Give again, unaltered, the lines of the listing below that run from the line having "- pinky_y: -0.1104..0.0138" through the line having "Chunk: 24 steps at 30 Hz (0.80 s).".

══════════

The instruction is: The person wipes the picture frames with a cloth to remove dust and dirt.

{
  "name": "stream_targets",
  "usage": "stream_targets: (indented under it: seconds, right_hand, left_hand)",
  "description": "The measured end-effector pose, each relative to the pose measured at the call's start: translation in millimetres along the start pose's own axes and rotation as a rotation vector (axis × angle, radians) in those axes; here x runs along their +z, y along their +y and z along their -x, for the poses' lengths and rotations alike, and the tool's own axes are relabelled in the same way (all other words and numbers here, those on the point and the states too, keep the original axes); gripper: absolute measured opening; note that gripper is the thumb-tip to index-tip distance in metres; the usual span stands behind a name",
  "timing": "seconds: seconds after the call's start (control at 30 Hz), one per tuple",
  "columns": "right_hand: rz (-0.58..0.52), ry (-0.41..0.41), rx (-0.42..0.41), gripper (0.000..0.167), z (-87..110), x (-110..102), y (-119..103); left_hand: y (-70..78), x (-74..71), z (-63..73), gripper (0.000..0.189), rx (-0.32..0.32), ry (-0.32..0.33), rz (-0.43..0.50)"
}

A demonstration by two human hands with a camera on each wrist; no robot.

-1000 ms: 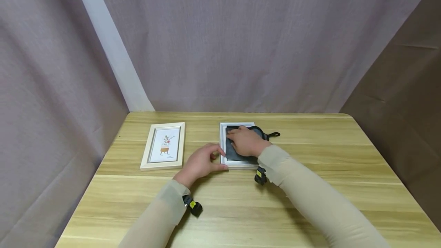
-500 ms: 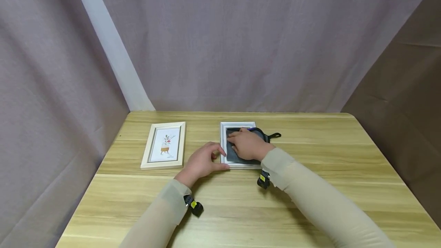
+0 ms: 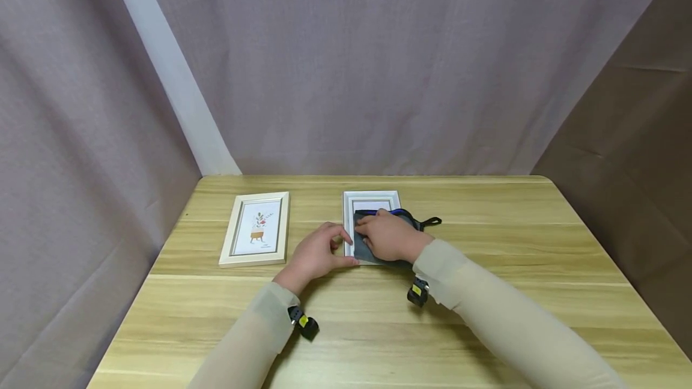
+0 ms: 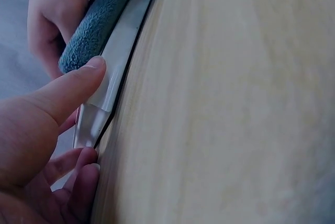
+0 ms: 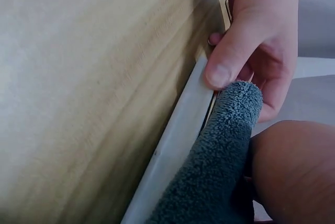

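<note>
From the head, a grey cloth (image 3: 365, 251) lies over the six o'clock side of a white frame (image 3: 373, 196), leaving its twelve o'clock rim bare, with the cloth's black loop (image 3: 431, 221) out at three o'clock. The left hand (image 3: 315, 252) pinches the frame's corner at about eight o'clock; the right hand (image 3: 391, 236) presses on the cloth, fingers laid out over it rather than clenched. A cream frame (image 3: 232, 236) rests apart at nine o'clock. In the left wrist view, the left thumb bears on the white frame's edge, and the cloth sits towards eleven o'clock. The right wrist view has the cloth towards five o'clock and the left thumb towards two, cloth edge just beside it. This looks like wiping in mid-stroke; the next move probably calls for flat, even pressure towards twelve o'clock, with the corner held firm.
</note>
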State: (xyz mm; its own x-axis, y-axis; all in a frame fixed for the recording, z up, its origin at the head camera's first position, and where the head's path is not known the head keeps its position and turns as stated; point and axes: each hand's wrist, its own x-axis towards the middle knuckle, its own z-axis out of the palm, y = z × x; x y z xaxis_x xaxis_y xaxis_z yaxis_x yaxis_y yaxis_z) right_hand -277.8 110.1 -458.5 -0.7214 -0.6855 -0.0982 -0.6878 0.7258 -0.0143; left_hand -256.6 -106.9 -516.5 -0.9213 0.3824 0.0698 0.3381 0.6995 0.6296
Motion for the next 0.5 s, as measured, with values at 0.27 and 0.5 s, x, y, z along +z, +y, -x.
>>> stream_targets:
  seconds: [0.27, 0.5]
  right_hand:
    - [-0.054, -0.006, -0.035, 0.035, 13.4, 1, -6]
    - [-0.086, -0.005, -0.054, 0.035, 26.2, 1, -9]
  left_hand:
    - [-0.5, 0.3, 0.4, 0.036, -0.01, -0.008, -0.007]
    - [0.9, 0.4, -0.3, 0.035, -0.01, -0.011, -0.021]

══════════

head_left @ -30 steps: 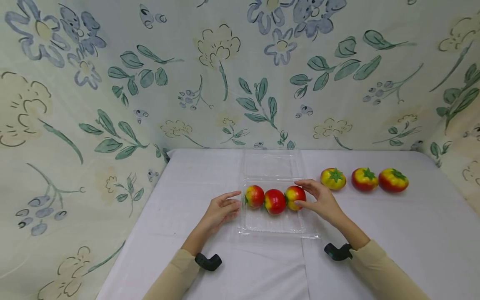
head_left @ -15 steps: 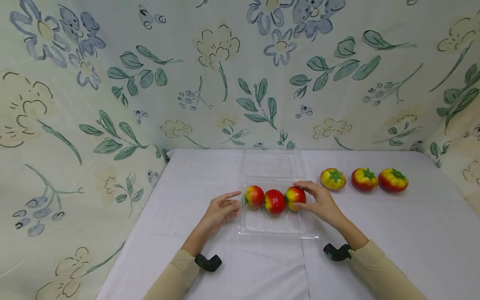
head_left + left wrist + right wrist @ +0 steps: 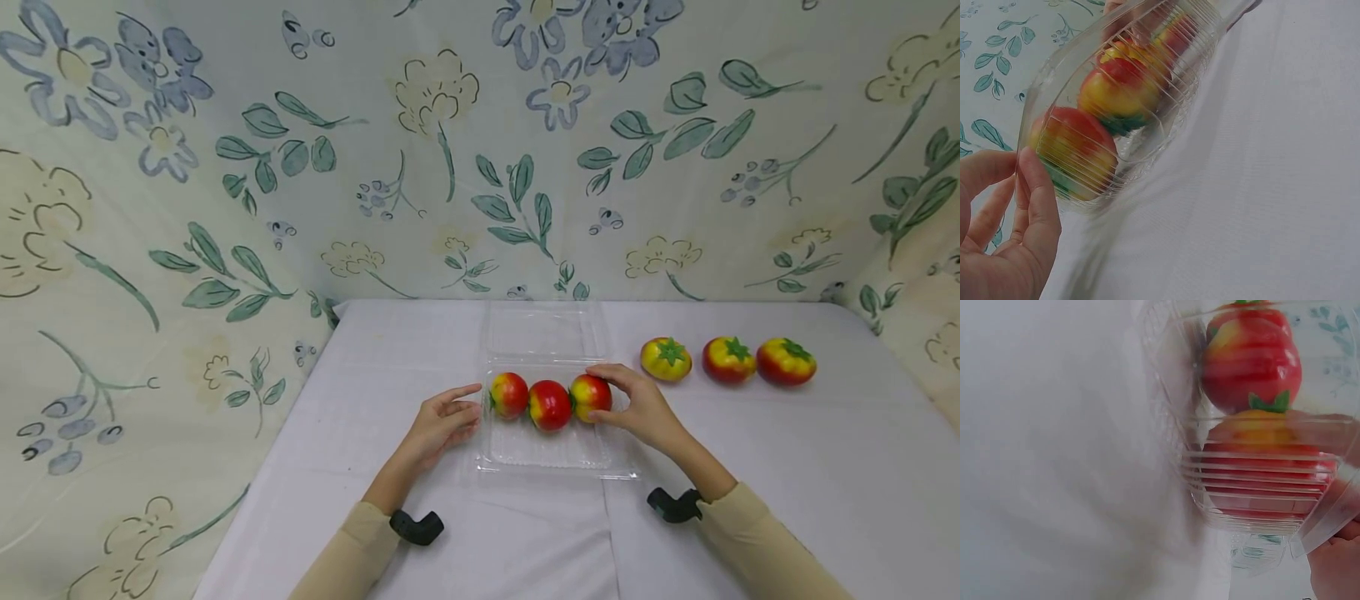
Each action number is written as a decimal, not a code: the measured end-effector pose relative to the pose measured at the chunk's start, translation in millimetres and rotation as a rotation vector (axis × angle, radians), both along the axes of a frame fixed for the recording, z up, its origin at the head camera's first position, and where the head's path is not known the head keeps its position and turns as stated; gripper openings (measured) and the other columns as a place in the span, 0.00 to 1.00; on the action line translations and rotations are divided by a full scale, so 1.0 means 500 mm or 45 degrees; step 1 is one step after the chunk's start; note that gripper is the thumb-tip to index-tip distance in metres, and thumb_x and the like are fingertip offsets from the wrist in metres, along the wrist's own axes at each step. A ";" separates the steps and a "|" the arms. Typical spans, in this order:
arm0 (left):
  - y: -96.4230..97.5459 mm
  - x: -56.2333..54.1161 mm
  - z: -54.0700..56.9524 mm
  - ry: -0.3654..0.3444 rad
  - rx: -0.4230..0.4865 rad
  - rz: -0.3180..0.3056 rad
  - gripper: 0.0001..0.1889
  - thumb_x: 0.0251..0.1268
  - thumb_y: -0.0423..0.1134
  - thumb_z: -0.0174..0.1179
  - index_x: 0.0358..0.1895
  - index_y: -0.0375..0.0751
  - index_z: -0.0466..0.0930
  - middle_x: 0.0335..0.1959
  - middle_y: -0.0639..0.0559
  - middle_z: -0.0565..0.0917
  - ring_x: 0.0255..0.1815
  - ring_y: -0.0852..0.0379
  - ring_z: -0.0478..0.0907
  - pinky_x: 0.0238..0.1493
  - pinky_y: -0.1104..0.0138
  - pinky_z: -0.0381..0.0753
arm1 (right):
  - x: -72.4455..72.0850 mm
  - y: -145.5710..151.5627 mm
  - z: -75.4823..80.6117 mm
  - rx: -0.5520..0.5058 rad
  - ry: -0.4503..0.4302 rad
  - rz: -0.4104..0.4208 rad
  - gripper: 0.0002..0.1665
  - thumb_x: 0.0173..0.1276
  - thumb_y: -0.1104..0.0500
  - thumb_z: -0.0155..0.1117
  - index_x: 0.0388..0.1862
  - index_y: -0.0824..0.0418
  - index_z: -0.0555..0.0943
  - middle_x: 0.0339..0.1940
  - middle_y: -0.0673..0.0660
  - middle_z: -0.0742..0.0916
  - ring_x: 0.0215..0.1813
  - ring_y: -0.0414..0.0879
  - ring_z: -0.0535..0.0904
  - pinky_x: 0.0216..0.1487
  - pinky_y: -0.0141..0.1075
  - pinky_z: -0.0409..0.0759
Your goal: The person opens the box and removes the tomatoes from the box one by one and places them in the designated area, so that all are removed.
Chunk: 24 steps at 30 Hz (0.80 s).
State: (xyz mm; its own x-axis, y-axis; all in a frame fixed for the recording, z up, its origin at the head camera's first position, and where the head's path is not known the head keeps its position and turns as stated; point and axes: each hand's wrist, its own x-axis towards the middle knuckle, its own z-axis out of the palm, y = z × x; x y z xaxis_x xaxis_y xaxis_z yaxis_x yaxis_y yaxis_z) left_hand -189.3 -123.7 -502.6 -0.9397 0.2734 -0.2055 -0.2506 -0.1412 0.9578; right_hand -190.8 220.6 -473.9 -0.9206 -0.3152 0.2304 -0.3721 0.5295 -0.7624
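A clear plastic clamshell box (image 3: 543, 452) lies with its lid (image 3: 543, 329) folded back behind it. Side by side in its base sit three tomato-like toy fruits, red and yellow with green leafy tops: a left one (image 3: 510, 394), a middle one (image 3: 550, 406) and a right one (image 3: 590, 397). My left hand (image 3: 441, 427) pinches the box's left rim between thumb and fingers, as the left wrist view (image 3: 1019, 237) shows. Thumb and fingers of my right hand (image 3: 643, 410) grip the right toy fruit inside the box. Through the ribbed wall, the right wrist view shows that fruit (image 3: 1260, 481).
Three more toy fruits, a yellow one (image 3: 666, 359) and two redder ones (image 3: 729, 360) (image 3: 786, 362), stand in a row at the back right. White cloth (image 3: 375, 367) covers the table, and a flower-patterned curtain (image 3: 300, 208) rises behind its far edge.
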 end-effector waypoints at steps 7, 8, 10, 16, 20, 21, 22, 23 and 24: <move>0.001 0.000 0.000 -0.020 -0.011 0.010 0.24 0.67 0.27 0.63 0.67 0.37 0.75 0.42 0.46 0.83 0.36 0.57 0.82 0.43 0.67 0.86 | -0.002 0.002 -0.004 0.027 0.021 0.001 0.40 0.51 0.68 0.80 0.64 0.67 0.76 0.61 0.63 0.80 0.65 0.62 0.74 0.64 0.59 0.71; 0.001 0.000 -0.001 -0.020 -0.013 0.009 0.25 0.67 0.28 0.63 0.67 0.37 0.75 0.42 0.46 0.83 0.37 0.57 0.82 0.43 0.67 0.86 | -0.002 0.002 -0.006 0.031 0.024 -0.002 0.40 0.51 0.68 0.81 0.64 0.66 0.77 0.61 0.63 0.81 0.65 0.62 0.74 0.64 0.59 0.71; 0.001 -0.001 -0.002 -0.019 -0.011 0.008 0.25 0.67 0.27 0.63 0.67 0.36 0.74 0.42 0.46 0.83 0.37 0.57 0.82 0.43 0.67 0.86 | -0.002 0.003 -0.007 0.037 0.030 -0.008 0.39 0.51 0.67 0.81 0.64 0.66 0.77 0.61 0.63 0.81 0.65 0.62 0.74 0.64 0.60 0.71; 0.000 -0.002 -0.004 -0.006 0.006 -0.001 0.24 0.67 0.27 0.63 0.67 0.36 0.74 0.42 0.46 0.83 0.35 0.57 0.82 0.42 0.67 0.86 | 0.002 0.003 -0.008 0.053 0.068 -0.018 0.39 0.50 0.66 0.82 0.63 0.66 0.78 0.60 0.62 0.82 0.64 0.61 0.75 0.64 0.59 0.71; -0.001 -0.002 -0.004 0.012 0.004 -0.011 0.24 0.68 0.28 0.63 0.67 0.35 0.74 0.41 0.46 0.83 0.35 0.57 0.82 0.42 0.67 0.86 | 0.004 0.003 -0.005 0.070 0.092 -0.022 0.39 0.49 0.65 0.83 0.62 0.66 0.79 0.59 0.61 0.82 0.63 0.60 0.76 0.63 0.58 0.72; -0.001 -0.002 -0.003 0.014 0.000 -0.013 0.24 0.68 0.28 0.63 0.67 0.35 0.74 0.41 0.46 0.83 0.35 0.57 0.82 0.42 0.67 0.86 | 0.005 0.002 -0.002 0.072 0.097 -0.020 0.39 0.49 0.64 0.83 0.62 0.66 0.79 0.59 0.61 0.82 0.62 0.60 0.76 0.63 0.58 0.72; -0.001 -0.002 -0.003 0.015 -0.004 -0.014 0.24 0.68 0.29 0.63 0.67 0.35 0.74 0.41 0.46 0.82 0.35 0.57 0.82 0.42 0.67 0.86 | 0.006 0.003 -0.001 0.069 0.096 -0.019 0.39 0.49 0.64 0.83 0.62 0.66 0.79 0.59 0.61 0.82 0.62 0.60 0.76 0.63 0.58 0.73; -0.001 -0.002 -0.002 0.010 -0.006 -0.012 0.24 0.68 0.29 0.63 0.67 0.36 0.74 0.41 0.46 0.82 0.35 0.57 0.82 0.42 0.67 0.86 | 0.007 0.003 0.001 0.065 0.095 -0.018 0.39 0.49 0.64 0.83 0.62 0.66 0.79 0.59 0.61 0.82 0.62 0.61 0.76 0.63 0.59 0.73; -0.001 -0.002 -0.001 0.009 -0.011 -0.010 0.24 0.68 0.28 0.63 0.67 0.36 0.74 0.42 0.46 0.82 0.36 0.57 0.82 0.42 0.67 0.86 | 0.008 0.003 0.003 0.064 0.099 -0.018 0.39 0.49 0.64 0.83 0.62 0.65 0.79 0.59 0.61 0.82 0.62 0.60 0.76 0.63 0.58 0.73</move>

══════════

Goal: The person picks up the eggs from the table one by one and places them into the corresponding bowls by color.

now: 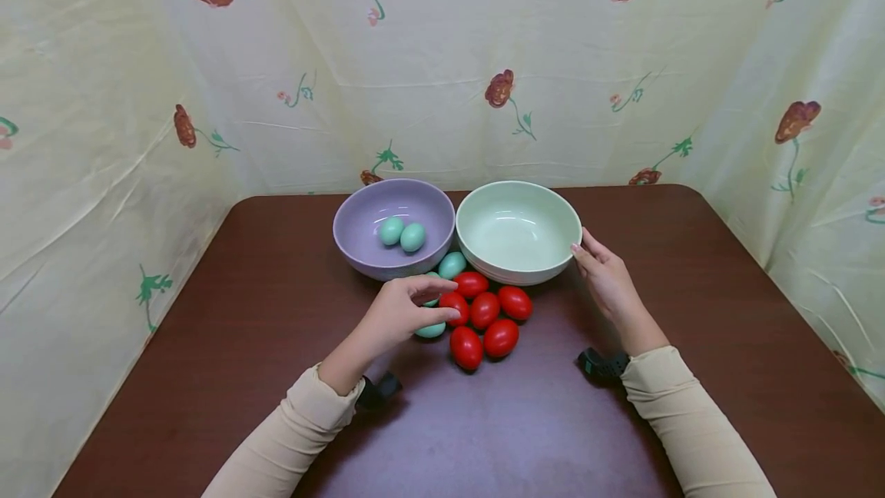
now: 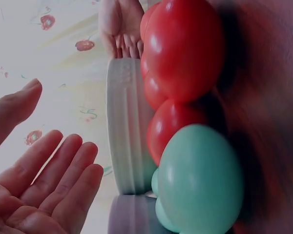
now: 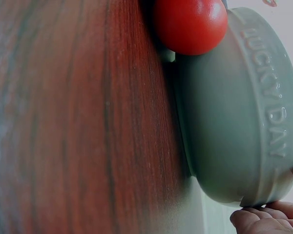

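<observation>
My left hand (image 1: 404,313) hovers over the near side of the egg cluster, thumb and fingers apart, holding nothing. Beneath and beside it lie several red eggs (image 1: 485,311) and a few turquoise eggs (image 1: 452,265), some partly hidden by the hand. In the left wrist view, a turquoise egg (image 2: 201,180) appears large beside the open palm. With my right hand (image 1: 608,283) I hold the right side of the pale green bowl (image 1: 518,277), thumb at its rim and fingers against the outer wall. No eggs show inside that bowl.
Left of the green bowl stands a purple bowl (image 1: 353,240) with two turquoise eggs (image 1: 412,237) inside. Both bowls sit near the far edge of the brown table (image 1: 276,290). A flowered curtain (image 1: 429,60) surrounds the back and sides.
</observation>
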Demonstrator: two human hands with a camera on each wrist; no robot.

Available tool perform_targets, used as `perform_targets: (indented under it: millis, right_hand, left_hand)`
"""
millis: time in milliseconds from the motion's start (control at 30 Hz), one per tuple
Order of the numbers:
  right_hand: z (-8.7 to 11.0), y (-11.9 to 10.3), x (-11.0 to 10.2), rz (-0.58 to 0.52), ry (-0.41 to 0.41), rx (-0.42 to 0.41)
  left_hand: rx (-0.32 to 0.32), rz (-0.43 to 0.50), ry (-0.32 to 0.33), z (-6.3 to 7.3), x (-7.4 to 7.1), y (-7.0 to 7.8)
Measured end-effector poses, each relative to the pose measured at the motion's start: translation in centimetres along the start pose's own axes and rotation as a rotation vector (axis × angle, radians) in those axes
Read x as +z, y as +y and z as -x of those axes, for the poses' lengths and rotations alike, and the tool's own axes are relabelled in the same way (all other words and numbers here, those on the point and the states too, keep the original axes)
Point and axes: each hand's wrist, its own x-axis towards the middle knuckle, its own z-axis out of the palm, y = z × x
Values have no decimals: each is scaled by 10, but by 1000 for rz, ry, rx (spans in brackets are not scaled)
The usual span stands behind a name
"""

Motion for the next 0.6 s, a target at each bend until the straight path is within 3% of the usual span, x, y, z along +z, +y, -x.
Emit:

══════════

=== YOUR SOLUTION ===
  - pinky_y: -0.1104..0.0138
  - pinky_z: -0.0381..0.0753
arm1 (right):
  - x: -72.4455..72.0850 mm
  - y: -145.5710..151.5627 mm
  - z: -75.4823..80.6117 mm
  - rx: -0.5520..0.5058 rad
  - ry: -0.4503..0.4302 rad
  - rz: -0.4104..0.4208 rad
  - gripper: 0.0002..0.1665
  - thumb_x: 0.0173..0.1276
  - thumb_y: -0.1104..0.0500
  - thumb_z: -0.0155..0.1117
  - index_x: 0.0388..0.1862
  - index_y: -0.0824..0.0418
  - index_z: -0.0555..0.0943
  - middle_x: 0.0339..0.1940
  - middle_y: -0.0673..0.0660
  - middle_z: -0.0742..0.0916
  - ring_x: 0.0215..0.1813
  - ring_y: -0.0414..0.0879
  - ring_z: -0.0535..0.0904
  - pinky_x: 0.0216..0.1487
  - pinky_y: -0.0141..0.1075
  - pinky_z: -0.0409..0.0759
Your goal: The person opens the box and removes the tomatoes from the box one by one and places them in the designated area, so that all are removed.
Chunk: 24 steps at 30 Hz (0.80 s).

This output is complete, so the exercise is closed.